• TASK GOAL
Because the lines must stay identical, write out the data without changing anything.

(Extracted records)
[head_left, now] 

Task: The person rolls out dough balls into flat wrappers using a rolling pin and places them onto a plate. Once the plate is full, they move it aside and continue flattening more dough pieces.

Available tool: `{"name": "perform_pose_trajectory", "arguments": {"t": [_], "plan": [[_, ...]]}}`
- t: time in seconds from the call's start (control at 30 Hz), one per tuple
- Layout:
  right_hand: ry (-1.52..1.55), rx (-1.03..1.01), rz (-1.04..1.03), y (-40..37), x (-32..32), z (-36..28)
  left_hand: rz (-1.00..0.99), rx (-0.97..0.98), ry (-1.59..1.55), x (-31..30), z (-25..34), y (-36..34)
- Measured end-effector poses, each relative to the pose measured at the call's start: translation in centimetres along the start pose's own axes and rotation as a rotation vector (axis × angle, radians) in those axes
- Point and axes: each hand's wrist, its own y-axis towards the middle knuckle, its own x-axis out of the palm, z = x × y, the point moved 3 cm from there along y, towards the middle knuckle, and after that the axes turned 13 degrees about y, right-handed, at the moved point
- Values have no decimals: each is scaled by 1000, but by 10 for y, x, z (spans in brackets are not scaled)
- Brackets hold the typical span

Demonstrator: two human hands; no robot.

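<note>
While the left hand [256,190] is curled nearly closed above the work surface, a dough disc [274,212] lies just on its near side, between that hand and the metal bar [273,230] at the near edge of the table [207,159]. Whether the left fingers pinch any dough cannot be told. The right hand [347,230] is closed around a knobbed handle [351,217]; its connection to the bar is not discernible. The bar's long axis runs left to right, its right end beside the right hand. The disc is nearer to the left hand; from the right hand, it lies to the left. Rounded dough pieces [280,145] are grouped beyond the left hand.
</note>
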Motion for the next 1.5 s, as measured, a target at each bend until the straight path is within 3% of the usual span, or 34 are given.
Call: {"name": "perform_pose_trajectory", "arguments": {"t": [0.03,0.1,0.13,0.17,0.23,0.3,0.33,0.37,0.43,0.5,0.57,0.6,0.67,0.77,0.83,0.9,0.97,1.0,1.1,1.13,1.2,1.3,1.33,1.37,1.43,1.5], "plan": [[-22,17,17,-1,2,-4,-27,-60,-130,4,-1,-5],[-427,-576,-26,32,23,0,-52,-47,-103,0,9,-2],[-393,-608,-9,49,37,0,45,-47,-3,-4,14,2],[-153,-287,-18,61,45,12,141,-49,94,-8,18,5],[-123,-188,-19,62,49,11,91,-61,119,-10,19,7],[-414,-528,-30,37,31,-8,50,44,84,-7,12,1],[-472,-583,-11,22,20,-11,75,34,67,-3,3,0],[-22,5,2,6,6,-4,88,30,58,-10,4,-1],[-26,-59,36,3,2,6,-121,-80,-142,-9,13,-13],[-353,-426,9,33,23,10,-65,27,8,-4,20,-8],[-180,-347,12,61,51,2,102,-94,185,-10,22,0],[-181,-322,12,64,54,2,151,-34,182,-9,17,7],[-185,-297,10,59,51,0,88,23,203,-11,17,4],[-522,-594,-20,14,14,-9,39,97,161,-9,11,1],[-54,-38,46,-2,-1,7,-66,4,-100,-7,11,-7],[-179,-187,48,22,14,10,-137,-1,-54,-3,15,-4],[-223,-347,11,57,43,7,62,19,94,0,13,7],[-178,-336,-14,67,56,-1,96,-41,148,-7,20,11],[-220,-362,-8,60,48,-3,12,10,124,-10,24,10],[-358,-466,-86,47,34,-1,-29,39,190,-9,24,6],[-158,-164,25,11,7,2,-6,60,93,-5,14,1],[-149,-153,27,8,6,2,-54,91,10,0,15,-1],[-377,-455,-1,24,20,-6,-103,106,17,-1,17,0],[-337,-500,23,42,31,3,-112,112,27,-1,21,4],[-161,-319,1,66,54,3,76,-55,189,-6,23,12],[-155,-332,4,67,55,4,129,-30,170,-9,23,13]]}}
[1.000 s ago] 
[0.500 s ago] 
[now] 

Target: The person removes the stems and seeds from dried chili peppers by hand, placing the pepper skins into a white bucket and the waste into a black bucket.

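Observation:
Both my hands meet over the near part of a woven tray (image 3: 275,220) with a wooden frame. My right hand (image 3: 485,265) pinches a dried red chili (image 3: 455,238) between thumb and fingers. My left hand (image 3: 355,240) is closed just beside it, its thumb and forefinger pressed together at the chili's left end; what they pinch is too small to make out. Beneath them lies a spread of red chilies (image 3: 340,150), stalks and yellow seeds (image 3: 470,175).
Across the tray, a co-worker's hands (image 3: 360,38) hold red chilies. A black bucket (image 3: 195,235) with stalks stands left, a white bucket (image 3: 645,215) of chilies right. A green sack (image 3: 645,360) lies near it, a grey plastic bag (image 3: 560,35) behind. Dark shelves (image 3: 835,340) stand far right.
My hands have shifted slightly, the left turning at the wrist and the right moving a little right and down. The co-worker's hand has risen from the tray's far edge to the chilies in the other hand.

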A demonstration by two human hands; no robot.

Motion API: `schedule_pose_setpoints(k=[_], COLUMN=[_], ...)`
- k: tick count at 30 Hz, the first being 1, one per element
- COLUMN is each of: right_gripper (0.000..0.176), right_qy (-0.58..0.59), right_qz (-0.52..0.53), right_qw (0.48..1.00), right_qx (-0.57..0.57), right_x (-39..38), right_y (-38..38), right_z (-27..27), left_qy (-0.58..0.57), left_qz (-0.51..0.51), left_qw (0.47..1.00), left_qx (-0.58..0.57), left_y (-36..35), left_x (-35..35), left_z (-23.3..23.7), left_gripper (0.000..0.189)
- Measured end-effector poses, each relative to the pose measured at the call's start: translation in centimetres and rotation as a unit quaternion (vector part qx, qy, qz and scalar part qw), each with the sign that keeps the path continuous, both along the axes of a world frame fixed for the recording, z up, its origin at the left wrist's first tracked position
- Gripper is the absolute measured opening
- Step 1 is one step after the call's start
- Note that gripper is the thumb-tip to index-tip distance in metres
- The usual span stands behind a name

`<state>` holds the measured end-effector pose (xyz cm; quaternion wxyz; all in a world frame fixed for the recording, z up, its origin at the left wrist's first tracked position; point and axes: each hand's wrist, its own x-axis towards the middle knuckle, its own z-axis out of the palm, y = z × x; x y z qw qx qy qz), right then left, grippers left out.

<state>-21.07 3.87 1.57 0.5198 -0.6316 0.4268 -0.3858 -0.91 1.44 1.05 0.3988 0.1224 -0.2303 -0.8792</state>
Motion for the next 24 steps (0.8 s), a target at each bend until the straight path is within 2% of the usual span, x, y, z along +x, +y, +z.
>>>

• ANSWER FOR THE TASK
[head_left, now] 

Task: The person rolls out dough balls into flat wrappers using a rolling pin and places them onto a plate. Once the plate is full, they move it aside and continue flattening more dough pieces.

Available tool: `{"name": "perform_pose_trajectory", "arguments": {"t": [_], "plan": [[_, ...]]}}`
- t: time in seconds from the call's start (control at 30 Hz), one per tuple
- Layout:
  right_hand: ry (-1.52..1.55), rx (-1.03..1.01), rz (-1.04..1.03), y (-40..37), x (-32..32), z (-36..28)
  left_hand: rz (-1.00..0.99), rx (-0.97..0.98), ry (-1.59..1.55), x (-31..30), z (-25..34), y (-36..34)
- Measured end-effector poses, each relative to the pose measured at the call's start: translation in centimetres along the start pose's own axes and rotation as a rotation vector (axis × angle, radians) in those axes
- Point and axes: each hand's wrist, its own y-axis towards the middle knuckle, its own x-axis out of the palm, z = x × y, the point moved 3 cm from there along y, towards the middle knuckle, and after that the axes turned 13 degrees about y, right-handed, at the moved point
- Values have no decimals: each is scaled by 1000, but by 10 for y, x, z (spans in brackets are not scaled)
- Brackets hold the typical span

Demonstrator: two human hands; no robot.

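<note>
While the left hand [256,190] is curled nearly closed above the work surface, a dough disc [274,212] lies just on its near side, between that hand and the metal bar [273,230] at the near edge of the table [207,159]. Whether the left fingers pinch any dough cannot be told. The right hand [347,230] is closed around a knobbed handle [351,217]; its connection to the bar is not discernible. The bar's long axis runs left to right, its right end beside the right hand. The disc is nearer to the left hand; from the right hand, it lies to the left. Rounded dough pieces [280,145] are grouped beyond the left hand.
</note>
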Motion for the next 1.5 s, as measured, a target at each bend until the straight path is within 3% of the usual span, or 34 are given.
Call: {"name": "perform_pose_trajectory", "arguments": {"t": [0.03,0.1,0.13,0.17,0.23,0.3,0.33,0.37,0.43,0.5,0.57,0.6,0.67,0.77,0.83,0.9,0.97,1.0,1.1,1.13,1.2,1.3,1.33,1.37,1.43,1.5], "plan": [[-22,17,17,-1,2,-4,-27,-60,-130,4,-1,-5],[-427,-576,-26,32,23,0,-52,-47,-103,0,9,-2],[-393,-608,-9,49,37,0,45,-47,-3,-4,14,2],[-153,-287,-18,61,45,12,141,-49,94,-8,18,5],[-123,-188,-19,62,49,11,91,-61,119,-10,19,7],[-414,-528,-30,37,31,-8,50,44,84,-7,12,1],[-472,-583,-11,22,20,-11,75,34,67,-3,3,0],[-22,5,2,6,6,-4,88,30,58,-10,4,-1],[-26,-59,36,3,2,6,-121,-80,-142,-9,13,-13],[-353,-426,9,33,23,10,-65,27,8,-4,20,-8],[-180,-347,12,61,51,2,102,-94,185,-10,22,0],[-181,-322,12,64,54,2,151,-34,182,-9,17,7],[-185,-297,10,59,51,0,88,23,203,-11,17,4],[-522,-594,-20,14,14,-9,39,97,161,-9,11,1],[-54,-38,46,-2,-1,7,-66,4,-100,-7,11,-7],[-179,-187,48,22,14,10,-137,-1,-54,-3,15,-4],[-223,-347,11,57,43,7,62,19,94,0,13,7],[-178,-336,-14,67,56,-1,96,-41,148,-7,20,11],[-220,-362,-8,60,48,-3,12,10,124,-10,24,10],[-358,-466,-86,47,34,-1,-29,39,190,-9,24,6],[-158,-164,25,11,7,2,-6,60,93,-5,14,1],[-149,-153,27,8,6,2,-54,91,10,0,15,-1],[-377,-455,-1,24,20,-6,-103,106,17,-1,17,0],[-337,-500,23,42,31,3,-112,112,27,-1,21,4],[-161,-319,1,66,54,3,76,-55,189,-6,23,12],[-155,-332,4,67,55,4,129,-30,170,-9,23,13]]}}
[1.000 s ago] 
[0.500 s ago] 
[now] 

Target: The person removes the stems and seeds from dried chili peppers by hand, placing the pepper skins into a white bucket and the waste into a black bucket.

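Observation:
Both my hands meet over the near part of a woven tray (image 3: 275,220) with a wooden frame. My right hand (image 3: 485,265) pinches a dried red chili (image 3: 455,238) between thumb and fingers. My left hand (image 3: 355,240) is closed just beside it, its thumb and forefinger pressed together at the chili's left end; what they pinch is too small to make out. Beneath them lies a spread of red chilies (image 3: 340,150), stalks and yellow seeds (image 3: 470,175).
Across the tray, a co-worker's hands (image 3: 360,38) hold red chilies. A black bucket (image 3: 195,235) with stalks stands left, a white bucket (image 3: 645,215) of chilies right. A green sack (image 3: 645,360) lies near it, a grey plastic bag (image 3: 560,35) behind. Dark shelves (image 3: 835,340) stand far right.
My hands have shifted slightly, the left turning at the wrist and the right moving a little right and down. The co-worker's hand has risen from the tray's far edge to the chilies in the other hand.
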
A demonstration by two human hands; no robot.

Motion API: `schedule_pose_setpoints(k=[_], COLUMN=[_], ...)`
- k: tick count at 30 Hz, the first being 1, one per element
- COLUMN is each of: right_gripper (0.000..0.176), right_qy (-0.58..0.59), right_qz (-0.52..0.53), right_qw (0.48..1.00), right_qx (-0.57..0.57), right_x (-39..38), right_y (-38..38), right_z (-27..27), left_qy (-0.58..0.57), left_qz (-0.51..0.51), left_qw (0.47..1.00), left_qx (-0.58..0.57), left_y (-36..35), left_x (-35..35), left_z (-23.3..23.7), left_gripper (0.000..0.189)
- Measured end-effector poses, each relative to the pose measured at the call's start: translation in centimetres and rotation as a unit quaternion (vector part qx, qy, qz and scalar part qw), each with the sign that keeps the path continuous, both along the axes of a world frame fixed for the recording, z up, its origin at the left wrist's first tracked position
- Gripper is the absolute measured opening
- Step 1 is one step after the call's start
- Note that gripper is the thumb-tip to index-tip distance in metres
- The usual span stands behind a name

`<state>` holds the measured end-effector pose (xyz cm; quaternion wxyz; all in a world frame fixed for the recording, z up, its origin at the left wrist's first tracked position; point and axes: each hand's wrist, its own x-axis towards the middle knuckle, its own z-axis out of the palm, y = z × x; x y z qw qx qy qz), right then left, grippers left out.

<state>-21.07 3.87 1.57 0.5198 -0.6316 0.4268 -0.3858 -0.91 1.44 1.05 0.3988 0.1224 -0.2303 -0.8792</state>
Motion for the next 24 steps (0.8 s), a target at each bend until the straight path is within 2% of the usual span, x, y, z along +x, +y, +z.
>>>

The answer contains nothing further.